Sahl bin Sa'ad Radhiyalahu 'anhu
berkata : Rosululloh Shollallahu 'Alaihi Wasallam datang ke rumah
Fatimah, tetapi beliau Shollallahu 'Alaihi Wasallam tidak menjumpai
sahabat Ali Radhiyalahu 'anhu (menantunya). Lalu beliau Shollallahu
'Alaihi Wasallam bertanya (kepada Fatimah, putrinya): "Dimana anak
pamanmu (Ali)?" Fatimah berkata : Dia sedang ada masalah dengan aku,
lalu dia menjauhiku dan keluar, tidak mau tidur siang bersamaku. Lalu
Rosululloh Shollallahu 'Alaihi Wasallam menyeru seseorang : "lihat,
dimana dia!" Lalu iapun datang dan berkata : wahai Rosululloh, dia tidur
di masjid. Lalu Rosululloh Shollallahu 'Alaihi Wasallam mendatanginya
sedangkan dia Radhiyalahu 'anhu sedang berbaring dan selendangnya
terlepas dari lambungnya sehingga badannya terkena debu, lalu Rosululloh
mengusapnya seraya berkata : "Wahai Abu Turob, bangunlah! Wahai Abu
Turob, bangunlah!" (HR. Muslim 12/135)
Ali bin Abu Tholib
Radhiyalahu 'anhu mengabarkan : sesungguhnya Rosululloh Shollallahu
'Alaihi Wasallam membangunkannya dan Fatimah, putri Nabi Shollallahu
'Alaihi Wasallam, pada suatu malam seraya bertanya: "tidakkah kalian
berdua sholat malam?" Lalu aku (Ali bin Abu Tholib) berkata: Wahai
Rosululloh! Jiwa kami ditangan Alloh. Jika Alloh menghendaki kami bangun
maka kami akan bangun. Ketika kami bicara demikian, maka beliau
Shollallahu 'Alaihi Wasallam pun berpaling dan beliau Shollallahu
'Alaihi Wasallam tidak membantahku sedikit pun. Lalu aku mendengar
beliau ketika berpaling sambil memukul pahanya membaca ayat :
Dan manusia adalah makhluk yang paling banyak membantah. (QS al-Kahfi [18]: 54) (HR. Bukhori 4/288)
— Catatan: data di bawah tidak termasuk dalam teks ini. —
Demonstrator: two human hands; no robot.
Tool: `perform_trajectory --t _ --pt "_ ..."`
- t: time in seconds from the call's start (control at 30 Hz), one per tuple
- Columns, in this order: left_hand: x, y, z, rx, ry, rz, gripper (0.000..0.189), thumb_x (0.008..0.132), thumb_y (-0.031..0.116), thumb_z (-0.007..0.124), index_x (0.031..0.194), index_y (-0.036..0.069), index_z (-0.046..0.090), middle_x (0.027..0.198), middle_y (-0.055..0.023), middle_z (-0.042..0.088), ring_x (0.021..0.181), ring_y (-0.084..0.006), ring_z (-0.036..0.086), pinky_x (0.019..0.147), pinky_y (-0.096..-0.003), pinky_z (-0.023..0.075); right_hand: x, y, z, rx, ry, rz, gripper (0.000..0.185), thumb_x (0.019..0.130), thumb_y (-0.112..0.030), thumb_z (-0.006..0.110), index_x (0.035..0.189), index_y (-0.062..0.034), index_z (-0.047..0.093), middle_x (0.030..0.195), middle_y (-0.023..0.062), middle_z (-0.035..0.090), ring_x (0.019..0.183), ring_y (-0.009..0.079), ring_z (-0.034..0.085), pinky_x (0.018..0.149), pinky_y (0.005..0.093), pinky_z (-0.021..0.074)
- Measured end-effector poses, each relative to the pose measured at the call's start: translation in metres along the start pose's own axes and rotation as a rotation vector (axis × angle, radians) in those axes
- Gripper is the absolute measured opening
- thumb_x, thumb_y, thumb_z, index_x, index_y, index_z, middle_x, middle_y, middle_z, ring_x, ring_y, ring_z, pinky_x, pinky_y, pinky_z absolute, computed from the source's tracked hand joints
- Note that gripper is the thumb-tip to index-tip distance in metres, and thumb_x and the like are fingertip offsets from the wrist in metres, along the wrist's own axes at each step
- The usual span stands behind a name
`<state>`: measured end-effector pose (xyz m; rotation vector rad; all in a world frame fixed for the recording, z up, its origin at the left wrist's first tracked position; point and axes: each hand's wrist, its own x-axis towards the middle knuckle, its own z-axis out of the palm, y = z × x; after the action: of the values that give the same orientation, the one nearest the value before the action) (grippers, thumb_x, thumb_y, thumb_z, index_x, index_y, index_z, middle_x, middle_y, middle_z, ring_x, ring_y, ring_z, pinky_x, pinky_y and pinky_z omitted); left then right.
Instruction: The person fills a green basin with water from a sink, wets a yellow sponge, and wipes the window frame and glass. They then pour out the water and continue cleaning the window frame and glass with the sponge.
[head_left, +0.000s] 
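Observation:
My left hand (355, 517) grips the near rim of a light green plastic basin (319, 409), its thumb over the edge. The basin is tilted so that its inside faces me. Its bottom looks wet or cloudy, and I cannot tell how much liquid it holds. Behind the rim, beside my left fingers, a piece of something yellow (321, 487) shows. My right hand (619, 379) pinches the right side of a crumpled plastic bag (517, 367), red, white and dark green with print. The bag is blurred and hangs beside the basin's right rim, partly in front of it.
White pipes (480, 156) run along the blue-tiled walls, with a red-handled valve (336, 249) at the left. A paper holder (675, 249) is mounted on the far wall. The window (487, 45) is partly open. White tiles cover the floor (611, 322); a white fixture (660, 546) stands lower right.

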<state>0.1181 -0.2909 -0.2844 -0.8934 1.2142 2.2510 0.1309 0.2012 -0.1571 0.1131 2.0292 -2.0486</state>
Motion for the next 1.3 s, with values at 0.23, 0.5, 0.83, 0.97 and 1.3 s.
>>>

Subhanalloh, alangkah baiknya akhlak dan perangai Rosululloh
Shollallahu 'Alaihi Wasallam sebagai mertua. Menantunya dicari,
dikasihani dan disayangi, serta dibersihkan debu yang mengenai badannya.
Begitu besar jerih payah beliau Shollallahu 'Alaihi Wasallam ketika
keluar malam hari bermaksud baik membangunkan anak dan menantunya agar
menunaikan sholat malam. Meski jawabannya cukup menusuk perasaan, beliau
Shollallahu 'Alaihi Wasallam sebagai mertua tidak marah dan tidak putus
asa. Inilah suri tauladan orang tua yang baik kepada anak dan
menantunya. Alangkah indahnya bila sebagai orang tua yang tatkala
anaknya bermasalah dengan menantunya ia meniru jejak beliau Shollallahu
'Alaihi Wasallam, sehingga menantu akan bertambah senang insya-Alloh.
Semoga nasihat ini membantu para orang tua untuk menolong anaknya agar
selamat dari fitnah syahwat yang haram sehingga bisa menghindarkan diri
dan keluarganya dari adzab Alloh subhanahu wa ta'ala.